Tetrapods are a sub-group of animals known as Sarcopterygii. The term “tetrapod” refers to land-living animals such as hawks, frogs, and turtles. They also include marine animals such as sea lions, whales, sea snakes, seals, dolphins, and sea turtles. Besides the existing animals, tetrapods also refer to extinct animals including mosasaurs, plesiosaurs, and ichthyosaurs.
Origin of the Tetrapods
Evolution played a significant role in the origin of the tetrapods. These vertebrates evolved from animals known as Tetrapodomorpha. On the other hand, Tetrapodomorpha also evolved from ancient lobe-finned fishes known as Sarcopterygii. These fish existed during the Devonian period which was about 390 years ago. The first tetrapods are believed to have been aquatic, however, most of the modern tetrapods are amniotes which either lay eggs on land or fertilize eggs within the females. The amniotes further evolved into two groups: reptiles and mammals. Examples of reptiles are dinosaurs (including birds), turtles, lepidosaurs, and crocodilians. Amniotes include flying creatures such as the bats and birds.
Morphology of the Tetrapods
The word “tetrapod” means “four feet” or "four limbs.” The four-limbed animals use their limbs for flying, walking, crawling, swimming, and running. However, there are specific tetrapods that have lost some or all of their limbs through further evolution. They include whales, dolphins, seals, aquatic birds, coral snakes, and sea cows among others.
The skull in tetrapods is entirely different from that of fish. The tetrapods’ skull is longer than that of the fish resulting in the orbits being farther back.
Most tetrapods initially had a tooth structure called plicidentine that was characterized by an infolding enamel. Today, the tooth structure has evolved into fangs and large teeth growing on small jaws. These teeth enable animals to feed on their prey.
Regarding vision, the eyes of the tetrapods evolved as they changed their habitat from land to water or vice versa. They developed eyelids, tear ducts, and rod and cone opsins.

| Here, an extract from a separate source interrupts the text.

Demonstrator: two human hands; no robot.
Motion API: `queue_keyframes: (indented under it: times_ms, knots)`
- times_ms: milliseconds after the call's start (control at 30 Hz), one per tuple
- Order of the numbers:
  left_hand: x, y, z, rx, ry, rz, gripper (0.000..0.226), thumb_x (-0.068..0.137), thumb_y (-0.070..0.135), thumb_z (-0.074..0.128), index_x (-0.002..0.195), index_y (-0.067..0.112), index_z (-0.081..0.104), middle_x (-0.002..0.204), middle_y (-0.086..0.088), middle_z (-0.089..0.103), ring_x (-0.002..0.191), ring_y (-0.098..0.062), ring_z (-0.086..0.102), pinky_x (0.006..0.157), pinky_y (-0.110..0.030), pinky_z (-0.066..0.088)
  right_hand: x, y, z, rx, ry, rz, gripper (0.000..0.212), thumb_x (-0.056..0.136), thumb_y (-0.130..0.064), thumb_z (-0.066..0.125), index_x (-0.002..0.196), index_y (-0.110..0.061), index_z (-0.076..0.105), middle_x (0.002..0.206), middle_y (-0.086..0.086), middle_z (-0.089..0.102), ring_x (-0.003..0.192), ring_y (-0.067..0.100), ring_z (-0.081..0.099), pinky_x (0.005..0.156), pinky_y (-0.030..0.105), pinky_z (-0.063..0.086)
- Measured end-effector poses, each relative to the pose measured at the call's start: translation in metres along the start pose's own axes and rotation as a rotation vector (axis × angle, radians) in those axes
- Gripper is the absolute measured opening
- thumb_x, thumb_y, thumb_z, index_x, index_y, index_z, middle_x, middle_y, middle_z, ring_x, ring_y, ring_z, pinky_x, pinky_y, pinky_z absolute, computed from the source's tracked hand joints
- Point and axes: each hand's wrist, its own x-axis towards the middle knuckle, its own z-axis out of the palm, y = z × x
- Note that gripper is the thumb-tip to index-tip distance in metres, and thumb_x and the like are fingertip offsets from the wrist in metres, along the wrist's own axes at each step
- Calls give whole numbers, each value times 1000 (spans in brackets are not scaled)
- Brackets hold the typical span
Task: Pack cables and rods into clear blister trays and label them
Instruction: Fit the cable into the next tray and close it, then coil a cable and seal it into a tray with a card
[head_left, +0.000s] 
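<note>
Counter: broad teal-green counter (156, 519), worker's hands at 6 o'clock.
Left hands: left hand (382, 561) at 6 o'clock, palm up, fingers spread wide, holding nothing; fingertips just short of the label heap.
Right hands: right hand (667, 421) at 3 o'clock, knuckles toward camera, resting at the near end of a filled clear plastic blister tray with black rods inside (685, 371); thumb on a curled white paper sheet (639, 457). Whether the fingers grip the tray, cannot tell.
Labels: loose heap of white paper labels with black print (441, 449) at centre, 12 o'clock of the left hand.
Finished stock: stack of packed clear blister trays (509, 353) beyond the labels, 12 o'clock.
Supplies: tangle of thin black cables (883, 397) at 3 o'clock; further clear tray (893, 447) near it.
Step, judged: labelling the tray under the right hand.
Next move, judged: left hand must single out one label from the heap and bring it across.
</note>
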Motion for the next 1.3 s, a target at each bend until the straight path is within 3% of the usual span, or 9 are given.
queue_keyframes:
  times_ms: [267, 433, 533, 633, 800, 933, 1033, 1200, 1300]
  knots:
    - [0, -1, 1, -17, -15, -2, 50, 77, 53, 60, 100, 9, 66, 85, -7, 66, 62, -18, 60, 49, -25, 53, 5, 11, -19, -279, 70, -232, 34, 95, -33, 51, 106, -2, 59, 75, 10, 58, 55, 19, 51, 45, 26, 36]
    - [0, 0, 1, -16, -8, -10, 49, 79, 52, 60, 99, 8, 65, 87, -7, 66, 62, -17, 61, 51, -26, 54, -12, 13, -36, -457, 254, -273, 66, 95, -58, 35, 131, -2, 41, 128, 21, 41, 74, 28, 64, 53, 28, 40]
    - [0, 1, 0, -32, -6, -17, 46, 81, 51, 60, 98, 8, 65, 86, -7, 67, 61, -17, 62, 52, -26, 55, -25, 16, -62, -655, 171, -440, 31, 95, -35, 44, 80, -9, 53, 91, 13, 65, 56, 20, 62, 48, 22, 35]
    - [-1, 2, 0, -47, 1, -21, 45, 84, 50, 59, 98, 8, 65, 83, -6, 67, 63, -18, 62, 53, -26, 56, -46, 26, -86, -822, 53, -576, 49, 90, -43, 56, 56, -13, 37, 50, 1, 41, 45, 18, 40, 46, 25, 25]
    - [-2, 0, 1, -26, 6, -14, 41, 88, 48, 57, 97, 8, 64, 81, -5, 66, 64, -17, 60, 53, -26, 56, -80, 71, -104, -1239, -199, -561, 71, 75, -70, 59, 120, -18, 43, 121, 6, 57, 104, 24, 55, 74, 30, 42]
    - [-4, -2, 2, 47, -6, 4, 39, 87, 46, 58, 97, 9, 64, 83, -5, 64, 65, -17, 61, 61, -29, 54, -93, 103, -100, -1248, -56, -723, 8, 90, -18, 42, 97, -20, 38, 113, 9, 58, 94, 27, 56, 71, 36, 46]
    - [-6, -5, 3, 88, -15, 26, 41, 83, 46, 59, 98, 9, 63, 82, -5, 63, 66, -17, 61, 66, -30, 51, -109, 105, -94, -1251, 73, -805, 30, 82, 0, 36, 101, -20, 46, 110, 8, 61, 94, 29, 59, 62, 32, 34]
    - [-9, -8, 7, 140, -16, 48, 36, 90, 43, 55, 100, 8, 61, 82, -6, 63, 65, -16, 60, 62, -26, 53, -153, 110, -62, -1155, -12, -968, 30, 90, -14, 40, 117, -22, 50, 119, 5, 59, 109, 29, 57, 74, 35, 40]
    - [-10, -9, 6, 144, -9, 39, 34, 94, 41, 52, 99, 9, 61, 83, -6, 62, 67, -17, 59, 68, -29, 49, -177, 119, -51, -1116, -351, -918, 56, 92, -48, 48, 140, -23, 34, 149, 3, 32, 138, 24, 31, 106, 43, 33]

Circulation and Respiration of Tetrapods
Just like the early tetrapods, modern reptiles and amphibians possess three-chambered hearts. The spiral valve found within the heart prevents mixing of the circulating oxygenated and de-oxygenated blood. Consequently, the tetrapods experience higher metabolic rates and are more active.
The early tetrapods used four methods of respiration namely digestive tract lining, gills, skin breathing, and lungs. These respiratory methods have also been adopted by present-day fish and amphibians and the tetrapods at large.
Tetrapods inhabit a wide variety of habitats such as scrublands, Polar Regions, forests, mountains, rivers, oceans, lakes, grasslands, and deserts. The tetrapods that live on land are those that are adapted for survival on earth. Other tetrapods are aquatic such as the fish while others are semi-aquatic including the amphibians.